* **How to complete this task**:
Leave out the pictures, and copy exactly the lines from the line with "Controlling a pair" through the last line of the data below.

* **Data excerpt**:
+ + +

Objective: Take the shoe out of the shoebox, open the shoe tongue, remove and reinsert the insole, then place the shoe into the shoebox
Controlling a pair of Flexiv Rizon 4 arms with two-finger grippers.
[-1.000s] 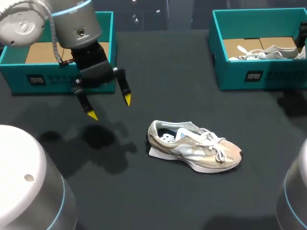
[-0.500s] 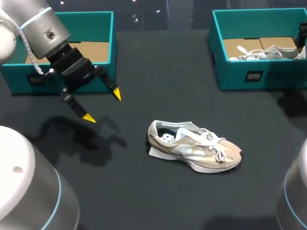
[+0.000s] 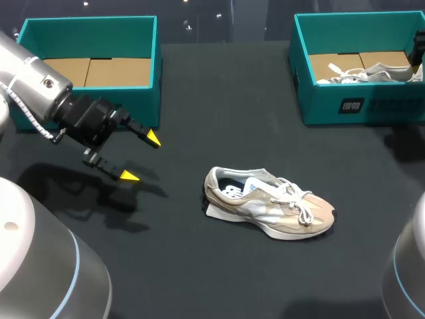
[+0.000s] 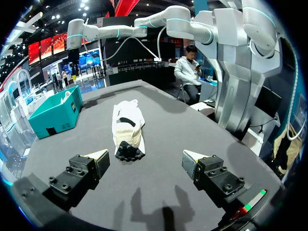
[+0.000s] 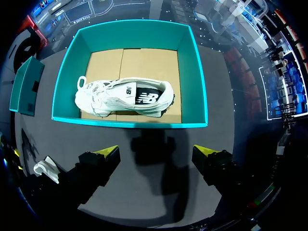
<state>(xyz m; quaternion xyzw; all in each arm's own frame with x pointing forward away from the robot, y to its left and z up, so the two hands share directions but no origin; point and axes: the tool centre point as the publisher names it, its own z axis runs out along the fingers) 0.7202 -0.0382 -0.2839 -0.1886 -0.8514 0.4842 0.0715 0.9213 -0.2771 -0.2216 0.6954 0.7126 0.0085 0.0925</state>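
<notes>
Shoe (image 3: pixel 265 203) lay near the middle of the table (image 3: pixel 219 100), heel toward the left edge and toe toward the right, laces loose over the tongue. The left shoebox (image 3: pixel 156 73) at the far left corner held nothing but its cardboard floor. The right shoebox (image 3: pixel 372 106) at the far right corner held a second shoe (image 5: pixel 125 98).

The left gripper (image 3: pixel 141 157) hung above the table toward the left edge, between the left shoebox and the shoe, fingers spread wide and holding nothing. Its wrist view looked straight along the shoe from the heel end. The right gripper (image 5: pixel 156 153) hovered just outside the right shoebox's near wall, also wide open and empty.

With the shoe out, the step in hand looked to be opening the tongue. To do it well, one gripper should probably pin the shoe at the heel so that it cannot slide. The other could then come down over the laces, pinch only the tongue's free edge and draw it up and toward the toe. Catching a lace loop would likely drag the whole shoe.
</notes>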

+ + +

* **Exercise solution**:
Controlling a pair of Flexiv Rizon 4 arms with two-finger grippers.
[-1.000s] 
[-0.500s] 
[+0.000s] 
[+0.000s] 
[+0.000s] 
<state>(xyz m; quaternion xyzw; all in each arm's own frame with x pointing forward away from the robot, y to its left and z up, so the two hands share directions but no origin; point and axes: the tool centre point as the publisher names it, its own z axis runs out along the fingers) 0.7202 -0.0382 -0.2839 -0.1886 -0.8514 0.4842 0.0715 0.9213 -0.2771 -0.2216 0.6954 0.7126 0.0085 0.0925</state>
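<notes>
Shoe (image 3: pixel 265 203) lay near the middle of the table (image 3: pixel 219 100), heel toward the left edge and toe toward the right, laces loose over the tongue. The left shoebox (image 3: pixel 156 73) at the far left corner held nothing but its cardboard floor. The right shoebox (image 3: pixel 372 106) at the far right corner held a second shoe (image 5: pixel 125 98).

The left gripper (image 3: pixel 141 157) hung above the table toward the left edge, between the left shoebox and the shoe, fingers spread wide and holding nothing. Its wrist view looked straight along the shoe from the heel end. The right gripper (image 5: pixel 156 153) hovered just outside the right shoebox's near wall, also wide open and empty.

With the shoe out, the step in hand looked to be opening the tongue. To do it well, one gripper should probably pin the shoe at the heel so that it cannot slide. The other could then come down over the laces, pinch only the tongue's free edge and draw it up and toward the toe. Catching a lace loop would likely drag the whole shoe.
</notes>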

There is nothing else to this exercise.